Kahler geometry and canonical metrics

卡勒几何和规范度量

• 批准号: 1306298
• 负责人: Gabor Szekelyhidi
• 金额: $ 13.14万
• 依托单位: University of Notre Dame
• 依托单位国家: 美国
• 项目类别: Standard Grant
• 财政年份: 2013
• 资助国家: 美国
• 起止时间: 2013-06-01 至 2017-05-31
• 项目状态: 已结题
• 来源: https://www.nsf.gov/awardsearch/showAward?AWD_ID=1306298&HistoricalAwards=false
• 关键词: Kahler; geometry; canonical; metrics

AbstractAward: DMS 1306298, Principal Investigator: Gabor SzekelyhidiThe PI's proposed research is concerned with the study of canonical Kahler metrics on algebraic varieties, in particular the extremal metrics introduced by Calabi in the 80's.

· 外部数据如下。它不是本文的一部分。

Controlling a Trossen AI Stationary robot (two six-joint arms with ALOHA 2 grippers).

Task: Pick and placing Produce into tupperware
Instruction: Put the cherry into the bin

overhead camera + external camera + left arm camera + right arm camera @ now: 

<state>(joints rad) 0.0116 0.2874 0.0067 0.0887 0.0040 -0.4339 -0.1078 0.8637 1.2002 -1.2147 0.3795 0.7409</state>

The main conjecture in the field relates the existence of such metrics to the stability of the variety in the sense of geometric invariant theory. The proposed research focuses on situations when no extremal metric exists. On the algebro-geometric side the goal is to construct canonical degenerations of the variety and the PI's proposal is to use filtrations of the homogeneous coordinate ring, in analogy with Harder-Narasimhan filtrations of unstable vector bundles. On the differential geometric side one needs to understand the possible limiting behavior of families of extremal metrics. In general this is much more intricate than the much more thoroughly understood case of Kahler-Einstein metrics, and the PI proposes to first restrict attention to metrics with bounded curvature, and to relate the limiting behavior to filtrations. In the proposal a special emphasis is placed on the construction of new examples of extremal metrics, and the applications of these ideas to other problems in Kahler geometry.Geometric partial differential equations govern much of the physical world. For example solutions of Einstein's equations are intimately related to our understanding of the universe. The proposed research studies differential equations related to Einstein's equations and the key question is how the global structure of a space influences the local, analytic properties, such as singularities of the solutions of such equations. Understanding this phenomenon will have applications in physics and the sciences in general.

Abstractaward：DMS 1306298，主要研究者：Gabor Szekelyhidithe Pi的拟议研究与对代数品种的规范Kahler指标的研究有关，尤其是Calabi在80年代引入的极端指标。该领域的主要猜想将这种指标的存在与几何不变理论意义上的稳定性联系起来。拟议的研究重点是不存在极端指标的情况。在代数几何方面，目标是构建该品种的规范变性，而PI的建议是使用均匀坐标环的过滤，类似于较难的纳拉西姆汉（Narasimhan）的较硬矢量捆绑包。在差异几何方面，人们需要了解极端指标家族的可能限制行为。通常，这比Kahler-Einstein指标的案例更加彻底地理解要复杂得多，并且PI提议首先限制对指标的关注，并将限制行为与过滤相关联。在该提案中，特别重点是建造新的极端指标示例，以及这些思想在Kahler几何学中的其他问题中的应用。几何部分微分方程控制了物理世界的大部分。例如，爱因斯坦方程的解决方案与我们对宇宙的理解密切相关。 拟议的研究研究了与爱因斯坦方程相关的微分方程，关键问题是空间的全球结构如何影响局部分析特性，例如这种方程式的解决方案的奇异性。了解这一现象将在物理学和科学中有应用。